Tiempo después, los dos hermanos se encontraron y se confesaron mutuamente el origen de su prosperidad, pero aún no estaban satisfechos.
Simeón dijo: «He conquistado un reino y disfruto de una vida muy agradable, pero no tengo dinero suficiente para procurar alimento a mis soldados»; mientras Tarrás confesaba que era poseedor de una enorme riqueza, pero que el cuidado de ella le causaba mucha inquietud.
«Volvamos a nuestro hermano —dijo Simeón—; le ordenaré que haga más soldados y te los daré, y entonces podrás decirle que debe hacer más dinero para que podamos comprarles comida».
Fueron de nuevo a casa de Iván, y Simeón dijo: «No tengo suficientes soldados; quiero que me hagas por lo menos dos divisiones más». Pero Iván meneó la cabeza mientras decía: «No crearé soldados por nada; tienes que pagarme por hacerlo».
«Bueno, pero lo prometiste», dijo Simeón.
«Sé que lo prometí —respondió Iván—; pero he cambiado de opinión desde entonces».
«Pero, tonto, ¿por qué no haces lo que prometiste?»
—Por la razón de que tus soldados matan hombres, y no haré más para tan cruel propósito. Con esta respuesta Iván permaneció obstinado y no quiso crear más soldados.
Tarras-Briukhan se acercó entonces a Iván y le ordenó que hiciera más dinero; pero, como en el caso de Tarras, Iván solo negó con la cabeza, mientras decía: —No te haré dinero alguno a menos que me pagues por hacerlo.
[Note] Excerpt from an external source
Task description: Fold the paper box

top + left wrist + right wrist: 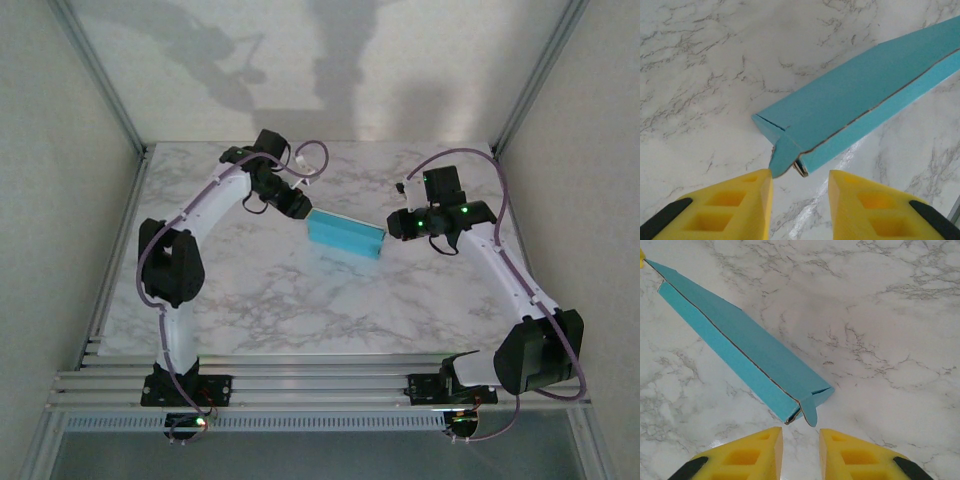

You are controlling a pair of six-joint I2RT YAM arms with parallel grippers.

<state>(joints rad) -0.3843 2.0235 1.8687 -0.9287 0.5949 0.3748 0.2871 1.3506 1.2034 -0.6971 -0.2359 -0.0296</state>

No puedo trabajar sin paga.
Tarras le recordó entonces su promesa.
—Sé que lo prometí —respondió Iván—, pero aun así debo negarme a hacer lo que deseas.
—Pero ¿por qué, necio, no cumples tu promesa? —preguntó Tarras.
—Por la razón de que tu oro fue el medio de privar a Mijailovna de su vaca.
—Pero ¿cómo sucedió eso? —inquirió Tarras.
“Sucedió de esta manera —dijo Iván—. Mikhailovna siempre tuvo una vaca, y sus hijos tenían abundante leche que beber; pero hace algún tiempo uno de sus muchachos vino a pedirme leche, y le pregunté: ‘¿Dónde está tu vaca?’, y él respondió: ‘Un empleado de Tarras-Briukhan llegó a nuestra casa y ofreció tres piezas de oro por ella. Nuestra madre no pudo resistir la tentación, y ahora no tenemos leche que beber. —Te di las piezas de oro para tu placer, y las usaste tan mal que no te daré más.’”
Los hermanos, al oír esto, se retiraron a deliberar sobre el mejor plan a seguir para resolver sus problemas.
Simeón dijo: “Arreglémoslo de esta manera: te daré la mitad de mi reino, y soldados para que guarden tus riquezas; y tú me darás dinero para alimentar a los soldados en mi mitad del reino.”
Tarras aceptó este arreglo, y ambos hermanos se convirtieron en gobernantes y muy felices.